→ Instructions to follow
Pictures must not appear in the copy. Restate exactly the lines below from the one with "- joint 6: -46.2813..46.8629" through the one with "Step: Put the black", inclusive.

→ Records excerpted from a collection
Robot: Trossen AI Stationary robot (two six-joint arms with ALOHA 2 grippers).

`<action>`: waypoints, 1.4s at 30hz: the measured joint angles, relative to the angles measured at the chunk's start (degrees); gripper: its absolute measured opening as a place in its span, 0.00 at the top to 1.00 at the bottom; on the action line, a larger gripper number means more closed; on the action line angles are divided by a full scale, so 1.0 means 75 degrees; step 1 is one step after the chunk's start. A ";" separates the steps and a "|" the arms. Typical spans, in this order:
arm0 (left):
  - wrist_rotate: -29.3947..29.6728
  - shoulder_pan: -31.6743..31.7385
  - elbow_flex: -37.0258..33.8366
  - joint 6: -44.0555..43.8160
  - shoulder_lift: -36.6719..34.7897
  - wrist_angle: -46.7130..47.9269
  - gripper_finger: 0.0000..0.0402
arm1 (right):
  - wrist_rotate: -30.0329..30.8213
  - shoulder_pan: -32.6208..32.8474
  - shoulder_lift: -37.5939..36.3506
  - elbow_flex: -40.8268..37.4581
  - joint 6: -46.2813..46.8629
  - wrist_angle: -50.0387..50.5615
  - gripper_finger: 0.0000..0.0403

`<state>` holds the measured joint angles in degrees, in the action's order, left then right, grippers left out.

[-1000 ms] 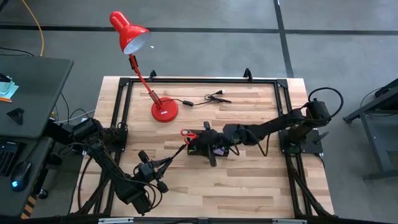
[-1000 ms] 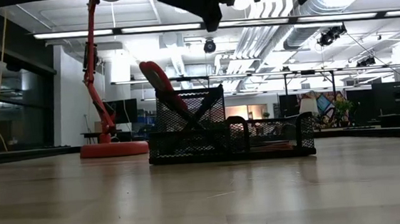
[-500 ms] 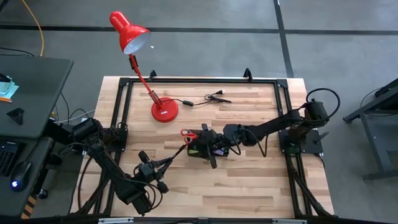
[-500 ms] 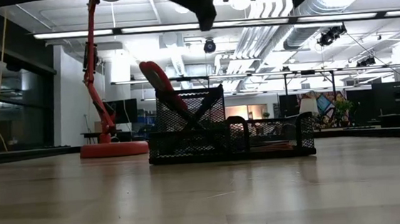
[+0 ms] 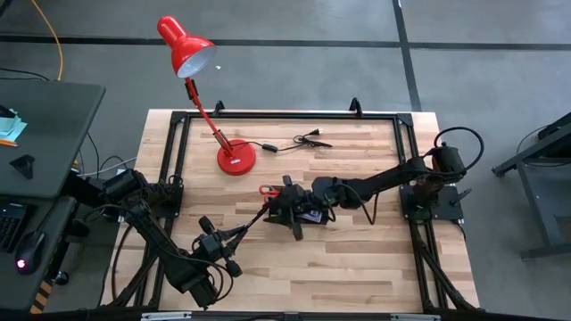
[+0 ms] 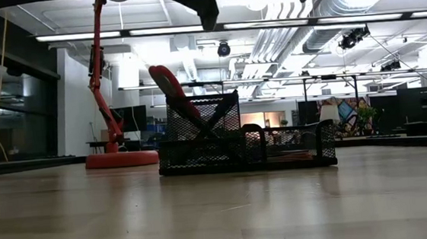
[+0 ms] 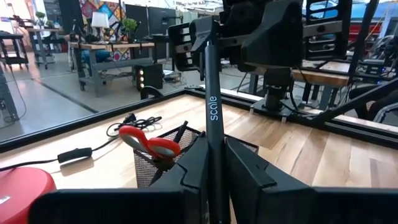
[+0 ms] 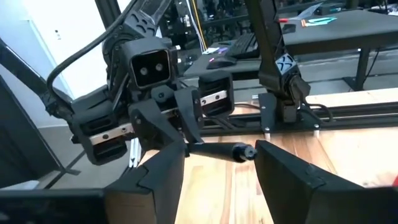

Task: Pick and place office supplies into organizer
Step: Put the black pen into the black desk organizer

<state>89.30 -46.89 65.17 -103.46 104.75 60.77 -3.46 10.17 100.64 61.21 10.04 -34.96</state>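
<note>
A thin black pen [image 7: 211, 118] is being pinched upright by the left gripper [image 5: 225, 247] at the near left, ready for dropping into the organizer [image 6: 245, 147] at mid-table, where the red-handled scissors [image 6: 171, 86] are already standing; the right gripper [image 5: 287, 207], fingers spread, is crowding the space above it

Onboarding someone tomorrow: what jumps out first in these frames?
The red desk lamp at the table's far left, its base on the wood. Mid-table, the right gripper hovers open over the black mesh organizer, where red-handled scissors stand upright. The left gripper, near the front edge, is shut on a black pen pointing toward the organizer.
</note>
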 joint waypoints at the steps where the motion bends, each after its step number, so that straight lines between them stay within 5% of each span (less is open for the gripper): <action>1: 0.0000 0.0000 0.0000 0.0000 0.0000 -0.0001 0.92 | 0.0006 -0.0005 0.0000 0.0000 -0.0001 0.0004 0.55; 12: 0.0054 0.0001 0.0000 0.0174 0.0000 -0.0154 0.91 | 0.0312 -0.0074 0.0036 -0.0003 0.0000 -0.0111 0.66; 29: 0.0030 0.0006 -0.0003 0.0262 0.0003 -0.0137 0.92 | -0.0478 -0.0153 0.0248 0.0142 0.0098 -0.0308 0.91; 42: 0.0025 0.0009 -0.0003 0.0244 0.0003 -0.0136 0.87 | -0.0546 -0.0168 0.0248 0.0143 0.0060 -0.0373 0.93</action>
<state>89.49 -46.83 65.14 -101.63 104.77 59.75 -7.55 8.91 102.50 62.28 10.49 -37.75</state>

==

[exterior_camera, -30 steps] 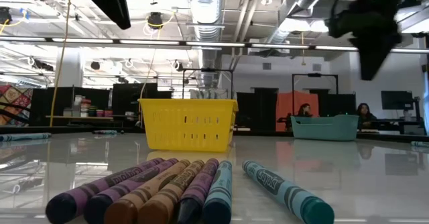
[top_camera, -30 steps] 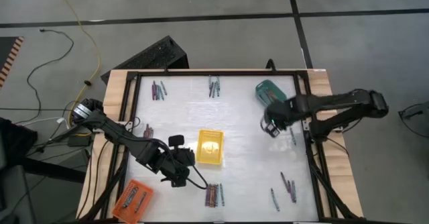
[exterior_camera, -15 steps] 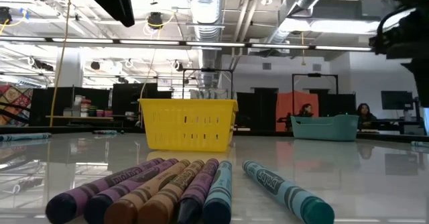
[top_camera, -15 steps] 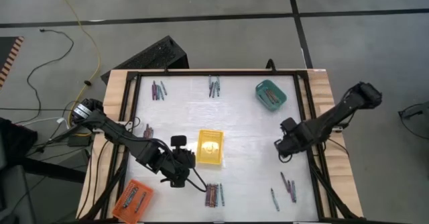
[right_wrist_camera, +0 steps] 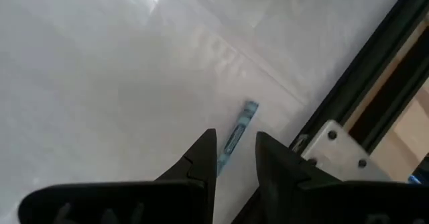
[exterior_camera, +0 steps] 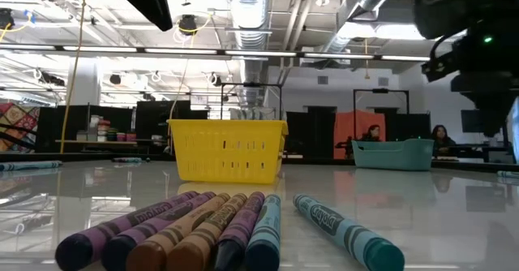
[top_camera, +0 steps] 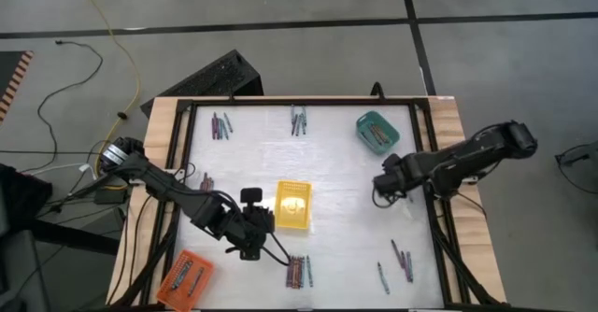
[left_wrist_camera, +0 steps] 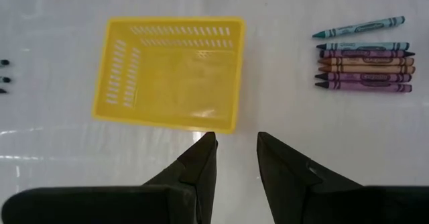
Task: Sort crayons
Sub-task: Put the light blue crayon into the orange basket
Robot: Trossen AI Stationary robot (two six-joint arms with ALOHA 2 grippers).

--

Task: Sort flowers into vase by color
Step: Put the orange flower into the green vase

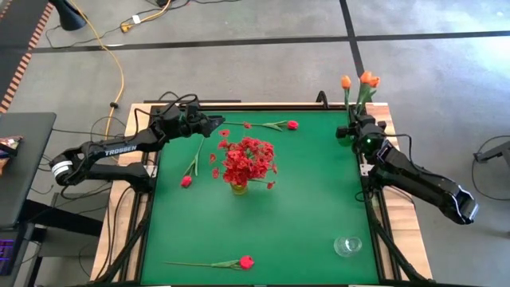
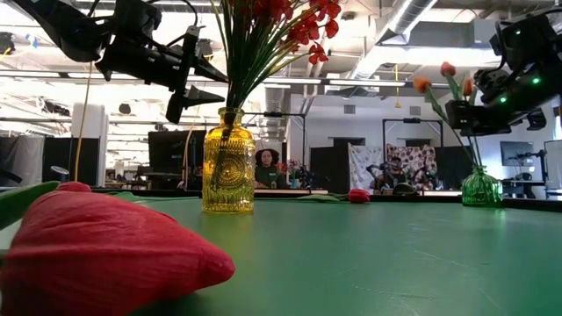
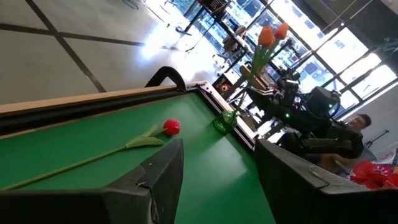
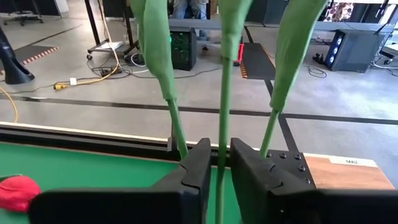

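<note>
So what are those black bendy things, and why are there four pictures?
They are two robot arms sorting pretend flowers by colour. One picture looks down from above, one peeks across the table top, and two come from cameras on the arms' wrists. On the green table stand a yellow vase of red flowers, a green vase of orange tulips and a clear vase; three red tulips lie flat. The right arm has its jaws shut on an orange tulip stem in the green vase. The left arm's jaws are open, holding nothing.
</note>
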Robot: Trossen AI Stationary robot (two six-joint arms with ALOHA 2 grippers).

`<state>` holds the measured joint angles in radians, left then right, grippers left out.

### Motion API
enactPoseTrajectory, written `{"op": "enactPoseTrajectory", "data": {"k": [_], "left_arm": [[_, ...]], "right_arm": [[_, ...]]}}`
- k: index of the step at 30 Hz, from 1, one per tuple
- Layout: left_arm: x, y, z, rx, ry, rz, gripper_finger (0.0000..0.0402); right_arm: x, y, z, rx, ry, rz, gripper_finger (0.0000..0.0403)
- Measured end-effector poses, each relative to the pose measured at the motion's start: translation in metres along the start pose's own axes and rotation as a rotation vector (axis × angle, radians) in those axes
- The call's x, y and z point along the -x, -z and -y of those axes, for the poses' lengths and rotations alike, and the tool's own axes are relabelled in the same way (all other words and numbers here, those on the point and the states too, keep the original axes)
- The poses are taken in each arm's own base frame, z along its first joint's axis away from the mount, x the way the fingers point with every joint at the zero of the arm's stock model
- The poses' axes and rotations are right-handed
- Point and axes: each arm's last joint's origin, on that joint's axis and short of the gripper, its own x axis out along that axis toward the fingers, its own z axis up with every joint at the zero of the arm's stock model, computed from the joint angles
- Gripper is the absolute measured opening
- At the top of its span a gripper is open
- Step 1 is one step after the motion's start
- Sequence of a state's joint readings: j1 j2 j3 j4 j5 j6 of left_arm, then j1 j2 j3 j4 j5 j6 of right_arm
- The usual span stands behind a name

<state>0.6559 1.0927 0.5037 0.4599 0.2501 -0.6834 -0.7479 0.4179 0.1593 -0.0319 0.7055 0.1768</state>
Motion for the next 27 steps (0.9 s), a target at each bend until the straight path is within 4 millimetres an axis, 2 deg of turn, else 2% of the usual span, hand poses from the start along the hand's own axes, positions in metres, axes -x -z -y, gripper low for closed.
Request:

→ Response to this task
  - joint 6: -46.2813..46.8629
  - wrist_angle: -50.0387..50.5615
  - gripper_finger: 0.0000..0.0403

`<state>` holds the measured joint angles in degrees, in the action's order, left then right, grippers left out.

[-1000 ms] 
[-1000 ms] 
[-500 ms] 
[-500 ms] 
[+0 ms] 
[+0 ms] 
[+0 ms] 
[+0 ms] 

Task: Pick and place office supplies into organizer
Step: Put the black pen into the black desk organizer

The exercise has no further content.